Dataset content:
• • • • • • •
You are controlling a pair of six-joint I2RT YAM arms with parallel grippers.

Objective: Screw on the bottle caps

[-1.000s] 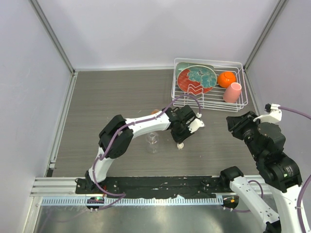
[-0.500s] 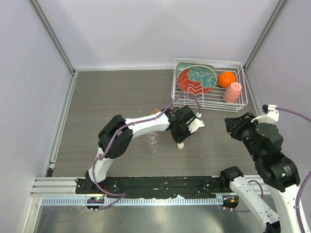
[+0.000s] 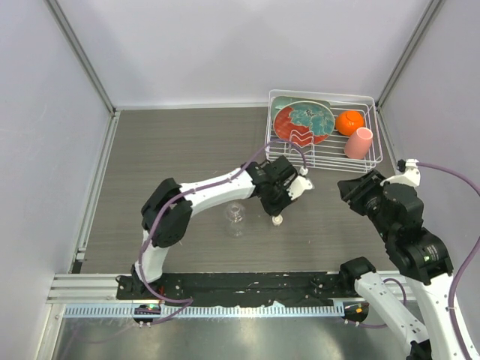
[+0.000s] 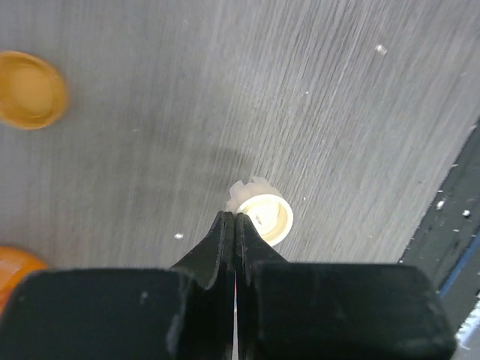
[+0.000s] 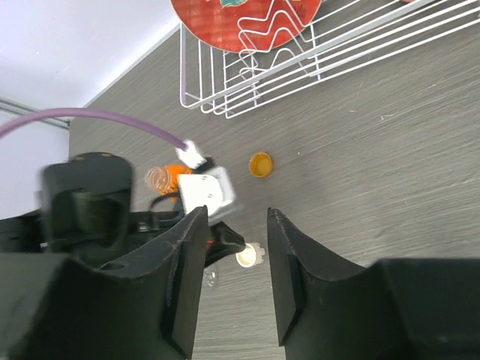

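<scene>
Bottle caps (image 5: 248, 256) are both off their bottles, so no threading has begun. Over the last second your right arm has swung in toward the middle of the tabletop (image 3: 172, 150). Its right hand (image 5: 236, 219) has gone from closed to parted; it holds nothing and hovers above the work. Your left hand (image 4: 235, 219) has finished closing, and its fingers are pressed together at the rim of the cream-white cap (image 4: 264, 216). That cap has shifted slightly with the hand and sits tilted with its shadow offset, so I judge that its wall is pinched and it is just off the surface. The clear bottle (image 3: 235, 215) stands near that cap. The orange bottle (image 5: 166, 178) sits beyond the left wrist, hidden from above. The orange cap (image 4: 30, 88) lies loose on the tabletop, apart from both. You probably now need the right hand to steady the clear bottle while you bring the cap to its neck.
</scene>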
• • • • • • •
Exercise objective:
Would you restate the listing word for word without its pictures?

Task output:
You are controlling a pair of six-joint I2RT YAM arms with parallel grippers.

Objective: Screw on the bottle caps

[-1.000s] 
[-0.500s] 
[+0.000s] 
[+0.000s] 
[+0.000s] 

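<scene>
Bottle caps (image 5: 248, 256) are both off their bottles, so no threading has begun. Over the last second your right arm has swung in toward the middle of the tabletop (image 3: 172, 150). Its right hand (image 5: 236, 219) has gone from closed to parted; it holds nothing and hovers above the work. Your left hand (image 4: 235, 219) has finished closing, and its fingers are pressed together at the rim of the cream-white cap (image 4: 264, 216). That cap has shifted slightly with the hand and sits tilted with its shadow offset, so I judge that its wall is pinched and it is just off the surface. The clear bottle (image 3: 235, 215) stands near that cap. The orange bottle (image 5: 166, 178) sits beyond the left wrist, hidden from above. The orange cap (image 4: 30, 88) lies loose on the tabletop, apart from both. You probably now need the right hand to steady the clear bottle while you bring the cap to its neck.
</scene>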

No additional output will be given.